## THE TASK:
Copy the lines below word for word, skipping any image.
▬▬▬▬▬▬▬▬▬▬
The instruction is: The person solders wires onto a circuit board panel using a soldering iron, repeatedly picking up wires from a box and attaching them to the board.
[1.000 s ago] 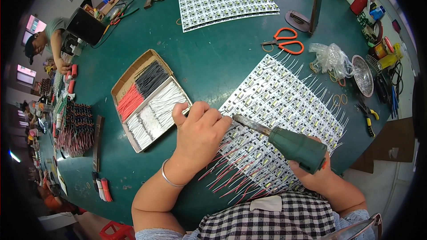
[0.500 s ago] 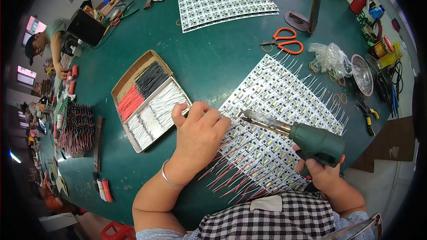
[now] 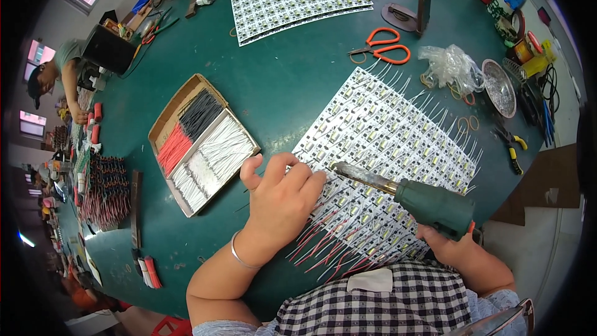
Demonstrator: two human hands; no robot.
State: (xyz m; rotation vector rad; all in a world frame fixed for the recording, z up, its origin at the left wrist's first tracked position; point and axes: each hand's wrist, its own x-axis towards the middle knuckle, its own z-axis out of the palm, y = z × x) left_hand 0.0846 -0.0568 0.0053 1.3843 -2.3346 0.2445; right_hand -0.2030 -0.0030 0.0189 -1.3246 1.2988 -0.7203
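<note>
1. Flat and slanted on the green tabletop, the white circuit panel lies just toward 3 o'clock of your view's centre, fringed with thin leads.
2. Your right hand is wrapped around the green soldering gun, its metal tip aimed toward 10 o'clock above the panel; contact cannot be told.
3. Your left hand, apart from the right, curls at the panel's 9 o'clock side, fingertips near the tip; whether they pinch a lead cannot be told.
4. Over the past second, both hands have shifted slightly toward 5 o'clock along the panel, suggesting a different spot now has your attention.
5. Beyond, from the panel: a box of sorted wires at 9 o'clock, stacked panels at 11, orange-handled scissors at 12.
</note>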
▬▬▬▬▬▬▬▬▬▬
## REPLY:
The instruction is: The person solders wires onto a circuit board panel using a soldering iron, repeatedly picking up wires from a box and attaching them to the board.
[1.000 s ago] 
[0.500 s ago] 
[now] 
Demonstrator: two human hands; no robot.
State: (xyz m; rotation vector rad; all in a world frame fixed for the recording, z up, its origin at the left wrist's first tracked position; point and axes: each hand's wrist, its own x-axis towards the middle knuckle, its own z-axis out of the palm, y = z × x) left_hand 0.0846 -0.0568 0.0053 1.3843 -2.3346 0.2445; right_hand -0.2030 -0.0030 0.0189 -1.3246 1.2988 -0.7203
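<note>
1. Flat and slanted on the green tabletop, the white circuit panel lies just toward 3 o'clock of your view's centre, fringed with thin leads.
2. Your right hand is wrapped around the green soldering gun, its metal tip aimed toward 10 o'clock above the panel; contact cannot be told.
3. Your left hand, apart from the right, curls at the panel's 9 o'clock side, fingertips near the tip; whether they pinch a lead cannot be told.
4. Over the past second, both hands have shifted slightly toward 5 o'clock along the panel, suggesting a different spot now has your attention.
5. Beyond, from the panel: a box of sorted wires at 9 o'clock, stacked panels at 11, orange-handled scissors at 12.
</note>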

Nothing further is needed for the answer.